As the author points out, this RCT has to be the first of many steps before we can put our full confidence in alternate models of delivering hearing aids or other forms of amplification devices. Perhaps the need for this RCT and the resultant publication is the most important of all the points made in the original publication and this commentary. The fact that we do not have evidence built on the highest scientific standards to inform health care providers, patients, and policymakers is perhaps the greatest concern. This lack of evidence has, in many important ways, led to the current state of hearing health care, with its poor patient uptake and resultant proliferation of mal-effects of chronic hearing loss. So, this reader congratulates the study team for getting us started.
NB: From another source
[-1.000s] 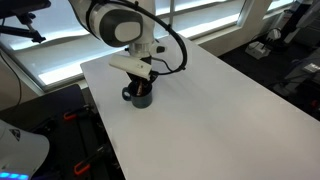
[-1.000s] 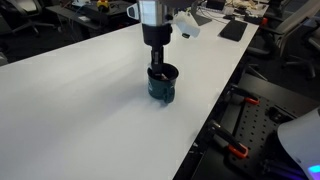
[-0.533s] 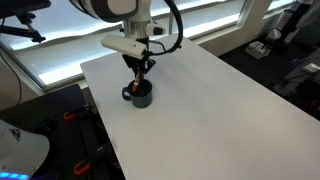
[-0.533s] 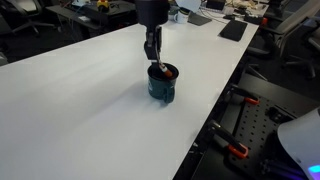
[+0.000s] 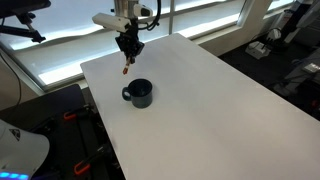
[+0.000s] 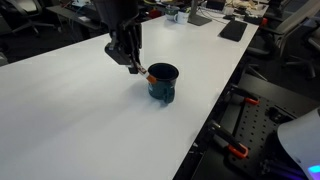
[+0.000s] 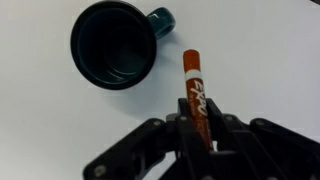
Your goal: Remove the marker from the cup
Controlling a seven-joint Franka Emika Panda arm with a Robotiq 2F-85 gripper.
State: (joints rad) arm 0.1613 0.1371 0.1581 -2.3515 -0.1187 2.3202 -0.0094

The debate will probably gravitate conveniently towards whether delivering hearing aids and other amplification devices without the involvement of an audiologist can be efficacious. These results certainly show that alternate delivery models can indeed be efficacious. However, readers should remember the meticulous controls with which this study was conducted. The quality, form factor, look, feel, and everything else about the device were identical for all arms of the study. This exact control of the hardware, comfort, and signal processing will almost never be exercisable in the wild. Thus, it would be improper to imagine that alternative models of device delivery will always be efficacious, regardless of whether the device meets the minimum quality standards. The other side of the argument, of course, is that alternate delivery models can be efficacious when they are not sabotaged by an inferior product, lack of training materials, or foisted on the wrong candidate.
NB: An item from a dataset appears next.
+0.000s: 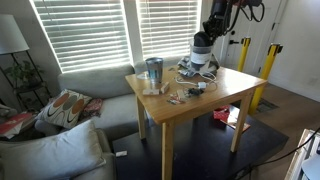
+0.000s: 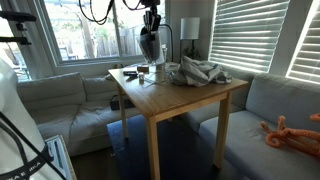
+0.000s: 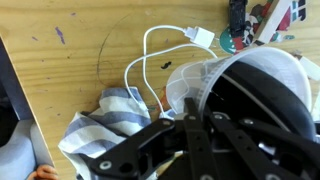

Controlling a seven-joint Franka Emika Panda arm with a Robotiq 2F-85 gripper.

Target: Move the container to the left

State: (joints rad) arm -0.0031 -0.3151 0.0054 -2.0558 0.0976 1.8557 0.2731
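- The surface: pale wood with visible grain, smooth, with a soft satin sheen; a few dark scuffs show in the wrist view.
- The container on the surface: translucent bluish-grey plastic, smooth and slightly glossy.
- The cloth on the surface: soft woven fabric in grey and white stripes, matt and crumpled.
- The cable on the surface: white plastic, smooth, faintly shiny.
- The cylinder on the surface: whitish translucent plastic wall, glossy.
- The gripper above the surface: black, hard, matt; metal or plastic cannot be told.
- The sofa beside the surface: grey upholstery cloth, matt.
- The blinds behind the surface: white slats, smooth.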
Today hearing aids are delivered, almost exclusively, through legally regulated channels involving audiologists and other licensed professionals. The number of these professionals in practice today does not even come close to meeting the demands of those with significant hearing loss. So, if someone waved a magic wand and everyone with hearing loss picked up a phone to make an audiological appointment tomorrow morning, nothing short of pandemonium would ensue. Just from this mismatch between potential demand and available supply of hearing health care professionals, we can arrive at only one conclusion: We have to be creative in expanding the reach of hearing health care without compromising the quality of care delivered. It seems inevitable that automation and multiple delivery channels will be needed to satisfy the nation's upcoming demand for hearing health care. The best strategy, in this reader's opinion, would be to position ourselves as the staunchest advocates of those with hearing loss. Demand policy that is based on evidence. And strive to cast the widest possible net for hearing health care.